## PROBLEM TO WORK ON
Leaving pictures aside, restate exactly the lines of the data below, from the first one through the line that contains "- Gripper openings".
#### DATA SHOWN ####
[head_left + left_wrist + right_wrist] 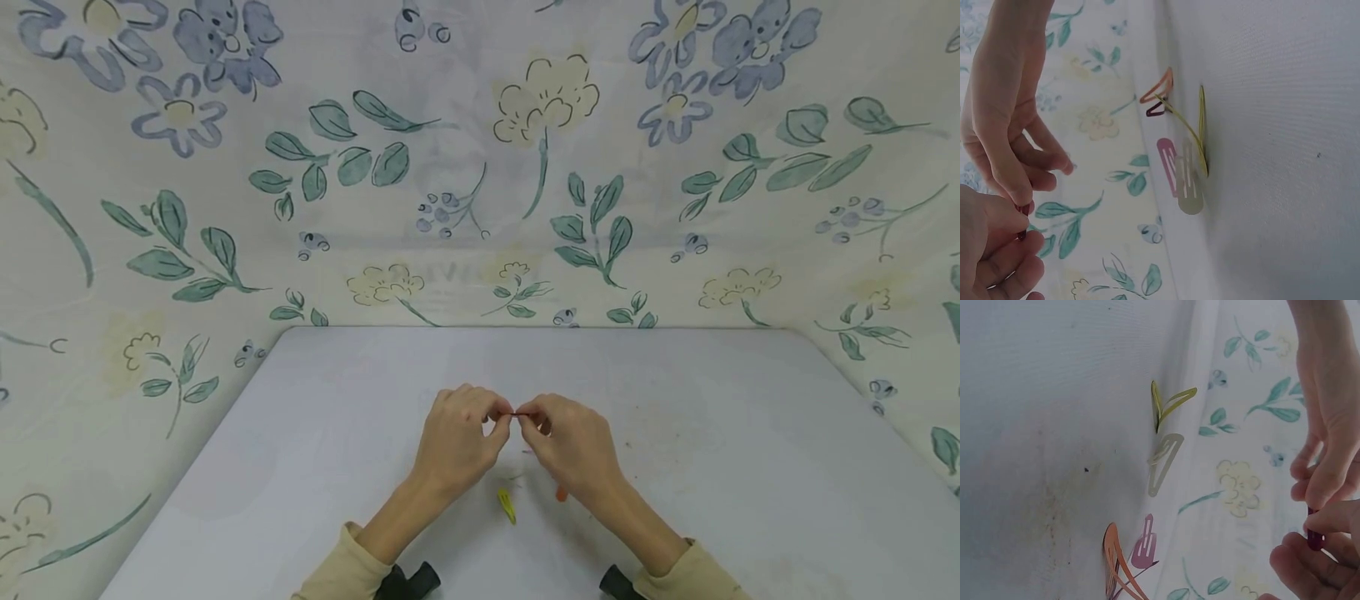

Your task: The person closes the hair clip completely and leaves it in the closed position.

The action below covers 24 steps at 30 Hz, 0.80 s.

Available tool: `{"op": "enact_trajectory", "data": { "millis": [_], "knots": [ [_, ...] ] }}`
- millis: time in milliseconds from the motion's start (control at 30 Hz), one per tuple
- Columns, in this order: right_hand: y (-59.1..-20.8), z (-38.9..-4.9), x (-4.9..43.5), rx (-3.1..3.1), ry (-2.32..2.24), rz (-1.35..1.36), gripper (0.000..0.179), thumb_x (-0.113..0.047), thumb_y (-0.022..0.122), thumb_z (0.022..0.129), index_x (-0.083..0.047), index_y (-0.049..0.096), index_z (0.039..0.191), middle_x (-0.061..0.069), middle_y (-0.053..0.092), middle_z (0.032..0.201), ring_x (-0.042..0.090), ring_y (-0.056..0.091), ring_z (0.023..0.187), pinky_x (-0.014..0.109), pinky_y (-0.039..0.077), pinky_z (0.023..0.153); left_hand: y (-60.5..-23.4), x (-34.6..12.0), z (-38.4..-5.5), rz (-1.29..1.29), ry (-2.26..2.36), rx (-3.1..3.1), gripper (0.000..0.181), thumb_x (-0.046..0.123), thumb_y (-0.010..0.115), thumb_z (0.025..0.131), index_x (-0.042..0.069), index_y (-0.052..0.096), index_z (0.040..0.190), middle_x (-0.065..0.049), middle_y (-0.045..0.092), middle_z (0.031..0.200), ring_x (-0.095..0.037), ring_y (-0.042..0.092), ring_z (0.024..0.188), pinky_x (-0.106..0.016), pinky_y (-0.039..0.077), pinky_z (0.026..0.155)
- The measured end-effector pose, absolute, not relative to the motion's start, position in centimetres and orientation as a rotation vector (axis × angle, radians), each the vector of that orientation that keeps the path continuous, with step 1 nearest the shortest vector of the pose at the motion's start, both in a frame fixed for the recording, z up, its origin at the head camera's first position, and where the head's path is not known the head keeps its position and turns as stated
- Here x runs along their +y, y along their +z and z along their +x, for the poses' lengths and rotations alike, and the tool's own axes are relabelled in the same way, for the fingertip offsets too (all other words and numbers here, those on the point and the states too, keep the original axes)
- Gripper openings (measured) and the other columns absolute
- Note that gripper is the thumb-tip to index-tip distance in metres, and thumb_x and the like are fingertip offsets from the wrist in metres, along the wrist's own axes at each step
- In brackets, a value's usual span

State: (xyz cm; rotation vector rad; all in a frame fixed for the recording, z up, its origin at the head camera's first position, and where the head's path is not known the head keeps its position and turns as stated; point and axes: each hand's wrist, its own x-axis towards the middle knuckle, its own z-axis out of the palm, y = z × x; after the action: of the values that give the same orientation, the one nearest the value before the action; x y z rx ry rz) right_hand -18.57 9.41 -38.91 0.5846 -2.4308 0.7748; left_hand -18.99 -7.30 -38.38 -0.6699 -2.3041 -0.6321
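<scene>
Out in front, above the table, both hands meet fingertip to fingertip at a small dark red hair clip (514, 414). My left hand (459, 433) pinches one end of it between thumb and fingers. The other end is pinched by my right hand (573, 442). Much of the hair clip (1315, 539) is covered by the fingers, and only a short dark red strip shows in the wrist views. Below the hands, a yellow-green snap clip (507, 506) lies spread apart on the table. An orange clip (562, 493) is partly hidden under the right hand.
A pale grey clip (1167, 462) and a pink clip (1145, 550) lie between the yellow-green and orange ones. A small dark clip (1155, 109) sits beside the orange one. The white table (337, 367) ends at a flowered cloth backdrop (465, 292).
</scene>
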Motion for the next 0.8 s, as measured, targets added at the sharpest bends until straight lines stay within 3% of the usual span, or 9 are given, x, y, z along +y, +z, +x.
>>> {"op": "enact_trajectory", "data": {
  "millis": [800],
  "knots": [
    [-38.75,-18.09,9.18,-2.471,0.863,0.514,0.007,-0.009,0.075,0.085,-0.013,0.078,0.09,-0.006,0.07,0.076,0.002,0.044,0.054,0.018,0.04,0.05,-38.56,-6.8,-18.37,-0.612,-0.749,-2.334,0.011,0.001,0.077,0.077,0.01,0.071,0.079,0.002,0.067,0.074,-0.014,0.059,0.07,-0.03,0.043,0.068]
  ]
}}
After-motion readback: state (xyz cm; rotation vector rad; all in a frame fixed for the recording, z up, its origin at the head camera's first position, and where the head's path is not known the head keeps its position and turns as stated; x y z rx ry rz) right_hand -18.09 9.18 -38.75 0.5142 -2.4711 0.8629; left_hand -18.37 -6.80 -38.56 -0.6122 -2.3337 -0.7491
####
## EXPECTED ANSWER
[head_left + left_wrist + right_wrist] 

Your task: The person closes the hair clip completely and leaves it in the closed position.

The action below covers 24 steps at 30 Hz, 0.80 s.

Available tool: `{"op": "enact_trajectory", "data": { "millis": [_], "knots": [ [_, ...] ] }}`
- millis: time in milliseconds from the motion's start (control at 30 Hz), one per tuple
- Columns, in this order: right_hand: y (-59.1..-20.8), z (-38.9..-4.9), x (-4.9..43.5), rx (-3.1..3.1), ry (-2.32..2.24), rz (-1.35..1.36), gripper (0.000..0.179), thumb_x (-0.113..0.047), thumb_y (-0.022..0.122), thumb_z (0.022..0.129), index_x (-0.083..0.047), index_y (-0.049..0.096), index_z (0.039..0.191), middle_x (-0.061..0.069), middle_y (-0.053..0.092), middle_z (0.032..0.201), ring_x (-0.042..0.090), ring_y (-0.056..0.091), ring_z (0.023..0.187), pinky_x (-0.014..0.109), pinky_y (-0.039..0.077), pinky_z (0.023..0.153); left_hand: y (-60.5..-23.4), x (-34.6..12.0), z (-38.4..-5.5), rz (-1.29..1.29), ry (-2.26..2.36), rx (-3.1..3.1), gripper (0.000..0.181), thumb_x (-0.046..0.123), thumb_y (-0.010..0.115), thumb_z (0.025..0.131), index_x (-0.042..0.069), index_y (-0.052..0.096), index_z (0.040..0.190), middle_x (-0.065..0.049), middle_y (-0.045..0.092), middle_z (0.031..0.200), ring_x (-0.095..0.037), ring_y (-0.042..0.092), ring_z (0.024..0.188), pinky_x (-0.106..0.016), pinky_y (-0.039..0.077), pinky_z (0.026..0.155)
- The measured end-effector pose, absolute, not relative to the motion's start, position in centimetres and orientation as a rotation vector (axis × angle, radians), each the vector of that orientation that keeps the path continuous, with step 1 nearest the shortest vector of the pose at the motion's start, both in a frame fixed for the recording, z up, its origin at the head camera's first position, and where the head's path is not known the head keeps its position and turns as stated
- Here x runs along their +y, y along their +z and z along their +x, for the poses' lengths and rotations alike, and the tool's own axes are relabelled in the same way, for the fingertip offsets too (all other words and numbers here, those on the point and the states too, keep the original axes)
- Gripper openings (measured) and the other columns absolute

The answer requires no additions.